[<prev] [next>] [<thread-prev] [day] [month] [year] [list]
Message-ID: <ZLqwkvoOszggGhLK@lizhi-Precision-Tower-5810>
Date: Fri, 21 Jul 2023 12:21:38 -0400
From: Frank Li <Frank.li@....com>
To: Manivannan Sadhasivam <mani@...nel.org>
Cc: Shawn Lin <shawn.lin@...k-chips.com>,
Manivannan Sadhasivam <manivannan.sadhasivam@...aro.org>,
helgaas@...nel.org, imx@...ts.linux.dev, bhelgaas@...gle.com,
devicetree@...r.kernel.org, gustavo.pimentel@...opsys.com,
kw@...ux.com, leoyang.li@....com,
linux-arm-kernel@...ts.infradead.org, linux-imx@....com,
linux-kernel@...r.kernel.org, linux-pci@...r.kernel.org,
lorenzo.pieralisi@....com, minghuan.lian@....com,
mingkai.hu@....com, robh+dt@...nel.org, roy.zang@....com,
shawnguo@...nel.org, zhiqiang.hou@....com
Subject: Re: [PATCH v3 1/2] PCI: dwc: Implement general suspend/resume
functionality for L2/L3 transitions
On Fri, Jul 21, 2023 at 09:37:55PM +0530, Manivannan Sadhasivam wrote:
> On Fri, Jul 21, 2023 at 10:10:11AM -0400, Frank Li wrote:
> > On Fri, Jul 21, 2023 at 10:09:18AM +0800, Shawn Lin wrote:
> > >
> > > On 2023/7/21 0:07, Manivannan Sadhasivam wrote:
> > > > On Thu, Jul 20, 2023 at 10:37:36AM -0400, Frank Li wrote:
> > > > > On Thu, Jul 20, 2023 at 07:55:09PM +0530, Manivannan Sadhasivam wrote:
> > > > > > On Tue, Jul 18, 2023 at 03:34:26PM +0530, Manivannan Sadhasivam wrote:
> > > > > > > On Mon, Jul 17, 2023 at 02:36:19PM -0400, Frank Li wrote:
> > > > > > > > On Mon, Jul 17, 2023 at 10:15:26PM +0530, Manivannan Sadhasivam wrote:
> > > > > > > > > On Wed, Apr 19, 2023 at 12:41:17PM -0400, Frank Li wrote:
> > > > > > > > > > Introduced helper function dw_pcie_get_ltssm to retrieve SMLH_LTSS_STATE.
> > > > > > > > > > Added API pme_turn_off and exit_from_l2 for managing L2/L3 state transitions.
> > > > > > > > > >
> > > > > > > > > > Typical L2 entry workflow:
> > > > > > > > > >
> > > > > > > > > > 1. Transmit PME turn off signal to PCI devices.
> > > > > > > > > > 2. Await link entering L2_IDLE state.
> > > > > > > > >
> > > > > > > > > AFAIK, typical workflow is to wait for PME_To_Ack.
> > > > > > > >
> > > > > > > > 1 Already wait for PME_to_ACK, 2, just wait for link actual enter L2.
> > > > > > > > I think PCI RC needs some time to set link enter L2 after get ACK from
> > > > > > > > PME.
> > > > > > > >
> > > > > >
> > > > > > One more comment.

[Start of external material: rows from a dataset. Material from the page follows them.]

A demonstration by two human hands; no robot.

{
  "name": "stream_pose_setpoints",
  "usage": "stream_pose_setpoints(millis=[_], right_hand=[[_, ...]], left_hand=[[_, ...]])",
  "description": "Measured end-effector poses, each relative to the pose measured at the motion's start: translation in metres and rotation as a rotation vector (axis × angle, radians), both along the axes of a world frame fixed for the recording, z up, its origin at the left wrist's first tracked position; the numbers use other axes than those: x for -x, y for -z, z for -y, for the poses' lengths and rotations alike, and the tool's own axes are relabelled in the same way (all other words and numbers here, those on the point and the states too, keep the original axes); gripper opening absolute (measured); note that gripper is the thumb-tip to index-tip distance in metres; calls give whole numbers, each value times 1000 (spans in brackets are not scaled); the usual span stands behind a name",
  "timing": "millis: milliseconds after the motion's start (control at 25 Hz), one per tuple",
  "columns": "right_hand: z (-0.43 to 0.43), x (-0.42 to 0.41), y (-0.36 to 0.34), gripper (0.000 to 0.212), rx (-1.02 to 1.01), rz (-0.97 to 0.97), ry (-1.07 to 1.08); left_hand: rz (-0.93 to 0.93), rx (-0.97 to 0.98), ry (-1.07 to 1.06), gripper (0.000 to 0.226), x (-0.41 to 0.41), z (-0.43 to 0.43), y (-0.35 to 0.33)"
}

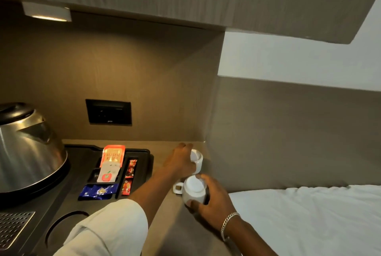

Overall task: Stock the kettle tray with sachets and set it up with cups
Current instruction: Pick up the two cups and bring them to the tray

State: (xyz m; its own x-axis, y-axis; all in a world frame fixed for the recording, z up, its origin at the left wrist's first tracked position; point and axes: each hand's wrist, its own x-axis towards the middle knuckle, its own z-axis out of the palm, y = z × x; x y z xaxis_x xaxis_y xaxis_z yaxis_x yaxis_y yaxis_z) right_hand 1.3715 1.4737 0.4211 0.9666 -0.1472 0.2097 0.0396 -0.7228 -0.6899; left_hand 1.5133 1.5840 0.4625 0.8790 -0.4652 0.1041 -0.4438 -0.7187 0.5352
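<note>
1. Nearest, the right hand (pixel 214 200), a silver chain bracelet (pixel 227 222) on its wrist, is wrapped around a small white ceramic cup (pixel 193 190) held upside down, base towards the camera and handle pointing left; fingers and thumb are closed on its body, above the tan wooden counter (pixel 185 233), right of the tray.
2. The left hand (pixel 181 162), reaching out of a pale sleeve (pixel 107 227), grips a second white ceramic cup (pixel 196 159) just beyond the first, fingers curled over its top; whether it rests on the counter I cannot tell.
3. These cups look rigid, glazed and likely slippery, light but chippable; holding the body or the handle seems safest, and they should not knock together.
4. To the left, the black moulded kettle tray (pixel 148 159) has two round recesses (pixel 66 229) empty at the near edge, probably for the cups.
5. Farther back, its compartments hold sachets: blue (pixel 99 192), red sticks (pixel 129 175), white (pixel 108 173), orange (pixel 113 154).
6. A steel kettle (pixel 26 150) stands far left.
</note>
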Motion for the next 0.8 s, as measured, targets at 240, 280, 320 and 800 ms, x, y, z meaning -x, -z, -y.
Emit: stream_pose_setpoints(millis=[240, 280, 320, 800], right_hand=[[8, 1, 4, 76, -31, 50, 85], [10, 2, 5, 79, -25, 53, 96], [11, 4, 5, 82, -19, 60, 107], [-42, -1, -19, 62, -102, 64, 17]], left_hand=[[-54, -189, 13, 84, -19, 20, 2], [-40, -183, -1, 81, -20, 21, 4], [-22, -169, -14, 79, -20, 20, 5], [81, 66, -146, 79, 65, -168, -37]])
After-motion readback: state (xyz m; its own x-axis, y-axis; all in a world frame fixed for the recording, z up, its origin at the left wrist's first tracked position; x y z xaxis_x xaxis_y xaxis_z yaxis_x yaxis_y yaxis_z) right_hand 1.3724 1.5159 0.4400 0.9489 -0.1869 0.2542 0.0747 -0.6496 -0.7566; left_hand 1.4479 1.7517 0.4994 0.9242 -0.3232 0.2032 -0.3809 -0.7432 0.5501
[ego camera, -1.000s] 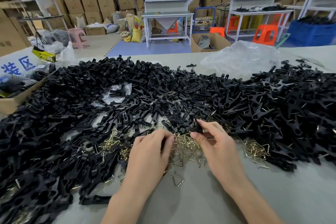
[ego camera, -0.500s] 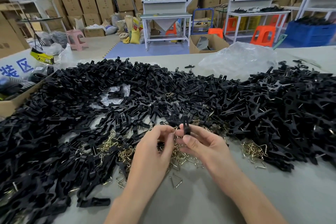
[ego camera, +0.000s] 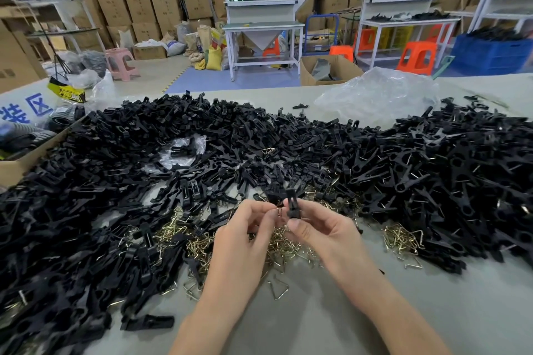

If you transition the device to L2/L3, then it can loose power
> > > > > > if Vaux was not provided. In that case, can all the devices work after resume?
> > > > > > Most notably NVMe?
> > > > >
> > > > > I have not hardware to do such test, NVMe driver will reinit everything after
> > > > > resume if no L1.1\L1.2 support. If there are L1.1\L1.2, NVME expect it leave
> > > > > at L1.2 at suspend to get better resume latency.
> > > > >
> > > >
> > > > To be precise, NVMe driver will shutdown the device if there is no ASPM support
> > > > and keep it in low power mode otherwise (there are other cases as well but we do
> > > > not need to worry).
> > > >
> > > > But here you are not checking for ASPM state in the suspend path, and just
> > > > forcing the link to be in L2/L3 (thereby D3Cold) even though NVMe driver may
> > > > expect it to be in low power state like ASPM/APST.
> > > >
> > > > So you should only put the link to L2/L3 if there is no ASPM support. Otherwise,
> > > > you'll ending up with bug reports when users connect NVMe to it.
> > > >
> > >
> > >
> > > At this topic, it's very interesting to look at
> > >
> > > drivers/pci/controller/dwc/pcie-tegra194.c
> > >
> > >
> > > static int tegra_pcie_dw_suspend_noirq(struct device *dev)
> > > {
> > > struct tegra_pcie_dw *pcie = dev_get_drvdata(dev);
> > >
> > > if (!pcie->link_state)
> > > return 0;
> > >
> > > tegra_pcie_downstream_dev_to_D0(pcie);
> > > tegra_pcie_dw_pme_turnoff(pcie);
> > > tegra_pcie_unconfig_controller(pcie);
> > >
> > > return 0;
> > > }
> > >
> > > It brings back all the downstream components to D0, as I assumed it was L0
> > > indeed, before sending PME aiming to enter L2.
> >
> > If current state is L1.1 or L1.2, hardware can auto enter to D0\L0 when
> > there are any PCI bus activity, include PME. I supposed
> > tegra_pcie_downstream_dev_to_D0() just make sure come back from L2/L3,
> > which may enter by runtime PM previously, or other reason.
> >
> > NVME ASPM problem is (at least when I debug at other platform about 1 year
> > ago):
> >
> > 1. NVME will not release MSI interrupt during suspsend.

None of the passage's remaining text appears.